Estamos a catalogar e a divulgar, para que o sector empresarial possa mostrar interesse na exploração destes recursos e diversificar a economia. A nossa missão é cada vez mais retirar o Estado do sector empresarial e criar condições para que o privado possa investir e aumentar os postos de emprego.

Fale-nos um pouco sobre exploração do elemento de terras raras no Namibe?

Ainda não há exploração dos elementos terras raras porque está associado a outros minerais. Neste momento, a nível da direcção de Recursos Minerais foram concedidas algumas licenças de prospecção que está em curso numa densidade reduzida. Deve imaginar que a actividade mineira exige inúmeros recursos humanos e financeiros. Neste período da pandemia, os empresários estão desencorajados para este tipo de exploração. Há registo dos elementos de terras raras e aguardamos os estudos que estão a ser feitos, de modo a fornecer as bases necessárias aos empresários e para saber se estamos na presença se jazigos, ou meras ocorrências.

Quantas empresas de exploração estão registadas?

Temos 15 empresas a explorar rochas ornamentais. Noutros minerais, contamos com uma a fazer exploração e outra a elaborar um trabalho mais aturado para a pesquisa de elementos de terras raras, duas a prospectar cobre, perfazendo um total de 19.

Qual é o volume de licenças solicitadas durante o mês?

Constam muitas licenças outorgadas para a exploração de rochas ornamentais, infelizmente, muitos detentores nunca se dignaram a dar início à actividade. Muitas são ociosas e o próprio Ministério da Geologia e Minas já divulgou a relação das empresas. No entanto, publicou medidas para os empresários que não iniciarem os trabalhos que poderão perder os direitos mineiros concedidos. A outorga de licenças é uma tarefa exclusiva do Ministério dos Recursos Minerais Petróleo e Gás. No último ano tivemos mais de 10 licenças e se juntarmos às já existentes, estamos a falar de mais de 40 licenças, muitas delas nunca foram operacionalizadas.

Podemos dizer que houve um crescimento. E em termos de percentagem qual seria?

Desde 2019 até à data presente houve um crescimento na ordem dos 40%. A Direccção de Recursos Minerais e Petróleo imprimiu uma dinâmica diferente, em que os interessados nestes processos encontrassem no mais curto espaço de tempo a resposta desejada.

Qual é a principal queixa dos empresários no sector?

A principal dificuldade tem a ver com recursos humanos e financeiros.
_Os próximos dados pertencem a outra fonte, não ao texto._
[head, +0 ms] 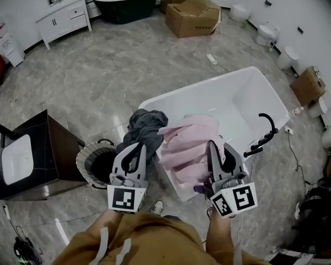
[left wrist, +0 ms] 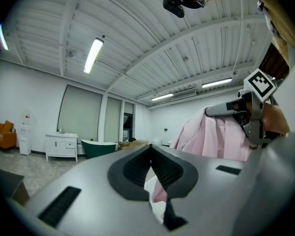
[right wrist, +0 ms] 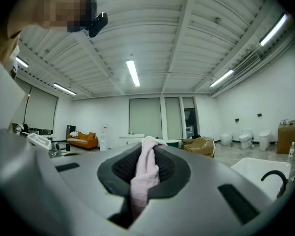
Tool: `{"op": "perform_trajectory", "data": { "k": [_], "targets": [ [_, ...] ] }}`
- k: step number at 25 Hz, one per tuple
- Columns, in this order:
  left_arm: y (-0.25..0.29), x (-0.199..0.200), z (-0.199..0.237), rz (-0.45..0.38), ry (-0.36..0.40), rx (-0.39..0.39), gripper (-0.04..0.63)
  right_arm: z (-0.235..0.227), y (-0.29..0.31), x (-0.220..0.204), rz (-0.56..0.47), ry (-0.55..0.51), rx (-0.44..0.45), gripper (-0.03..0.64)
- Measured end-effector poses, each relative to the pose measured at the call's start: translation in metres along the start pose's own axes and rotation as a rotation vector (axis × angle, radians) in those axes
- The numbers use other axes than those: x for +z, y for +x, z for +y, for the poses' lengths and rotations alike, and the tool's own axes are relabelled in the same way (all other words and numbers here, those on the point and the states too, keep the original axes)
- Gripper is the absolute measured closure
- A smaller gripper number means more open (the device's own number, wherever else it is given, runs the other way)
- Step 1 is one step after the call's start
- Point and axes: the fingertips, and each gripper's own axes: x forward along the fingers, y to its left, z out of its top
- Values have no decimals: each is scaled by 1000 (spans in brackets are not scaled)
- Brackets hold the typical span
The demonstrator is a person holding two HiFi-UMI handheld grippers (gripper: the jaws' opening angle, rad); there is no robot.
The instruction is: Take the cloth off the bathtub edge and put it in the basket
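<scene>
Grey marble flooring runs through a bathroom showroom; at its middle the right gripper [right wrist: 147,157] is clenched on the pink cloth [right wrist: 145,173], a fold pinched between its pads and trailing down past them. The left gripper [left wrist: 150,154] is closed tip to tip, with nothing I can make out clamped in it.

In the head view the pink cloth [head: 187,145] hangs bunched from the right gripper [head: 219,150] over the near end of the white bathtub [head: 198,85]. A grey cloth [head: 146,126] sits heaped at the tub's near corner, just beyond the left gripper [head: 133,153]. The dark woven basket [head: 85,159] stands on the floor just beside that corner, on the person's left.

The step in hand looks like the carry to the basket. To do it well: keep the clamp firm; hold the cloth high enough that its folds clear the rim and the grey heap; swing left over the basket's mouth; lower well inside before letting go.
</scene>
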Motion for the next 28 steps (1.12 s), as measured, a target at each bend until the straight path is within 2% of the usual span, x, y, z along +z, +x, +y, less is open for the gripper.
{"op": "perform_trajectory", "data": {
  "k": [11, 18, 23, 28],
  "targets": [
    [0, 9, 6, -27, 44, 35, 591, 1, -3, 40, -79, -28, 44, 588],
    [-11, 8, 4, -17, 69, 73, 592, 7, 0, 41, -88, -35, 94, 588],
    [-26, -3, 14, 17, 76, 150, 592, 7, 1, 37, -83, -23, 145, 588],
    [-51, -4, 32, 28, 85, 272, 592, 19, 12, 29, -79, 1, 232, 588]
  ]
}}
Actividade mineira requer avultados investimentos e o retorno é lento. É pouco empregadora em termos de mão-de-obra porque requer muitos equipamentos e tecnologia.

Por outro lado, os bancos não estavam disponíveis a financiar a actividade mineira e ainda a problemática de quadros formados para alavancar o sector. Queremos lançar um desafio ao empresariado a investir no sector. O empresariado deve ocupar o seu lugar e o Governo vai regular e fiscalizar. O sector mineiro é de grande importância para a economia do país e poderá contribuir para aquisição de receitas.
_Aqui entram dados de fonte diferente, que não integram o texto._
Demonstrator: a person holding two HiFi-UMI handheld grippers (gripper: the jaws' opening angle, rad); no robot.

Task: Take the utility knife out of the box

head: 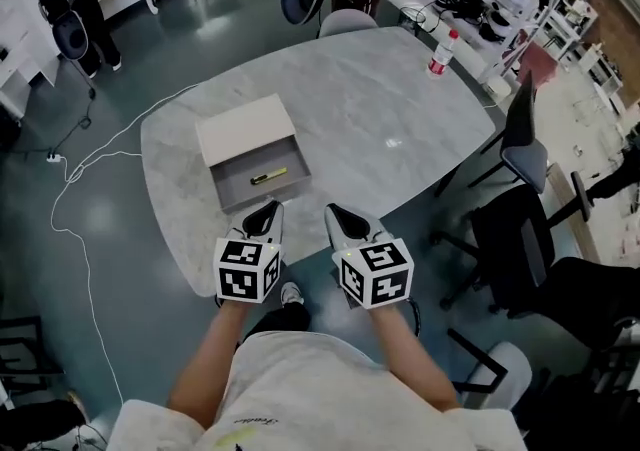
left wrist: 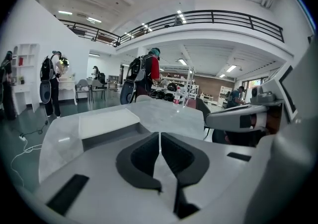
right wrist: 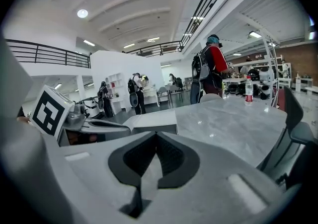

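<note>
**Both grippers shut and empty; knife [head: 268, 176] lying in box [head: 250, 195]**

- Left gripper [head: 264, 215]: held over the near edge of the table [head: 380, 109], pointing at the front wall of the box and near it. Its own view shows the jaws [left wrist: 160, 133] pressed together with nothing between them.
- Right gripper [head: 343, 217]: alongside the left one, just right of the box's near corner, over bare tabletop. Jaws closed tip to tip, nothing held.
- Box: pale, lying open on the left part of the table, lid [head: 245, 127] folded back on the far side, grey tray facing the person.
- Knife: small, yellow and dark, lying flat on the tray floor towards its right side, apart from both grippers.
- Table: grey marbled top, rounded outline.
- Bottle [head: 440, 54]: upright near the far right edge, red label.
- Chairs [head: 520, 239]: dark, beside the table's right side.
- Cable [head: 75, 229]: white, trailing over the floor at left.
</note>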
Qual é o seu parecer sobre a nova estrutura do Instituto de Geologia e Minas (IGEO)?

Acredito que a inauguração do IGEO trouxe segurança aos empresários do ramo, pois dará todo o apoio fundamental e poderão fazer investimentos sem qualquer tipo de receio. As pesquisas serão feitas no país e reduzem os custos operacionais. É um grande investimento que vem reforçar o sector mineiro. O laboratório vai servir para a pesquisa de diversos minerais determinar a qualidade e composição.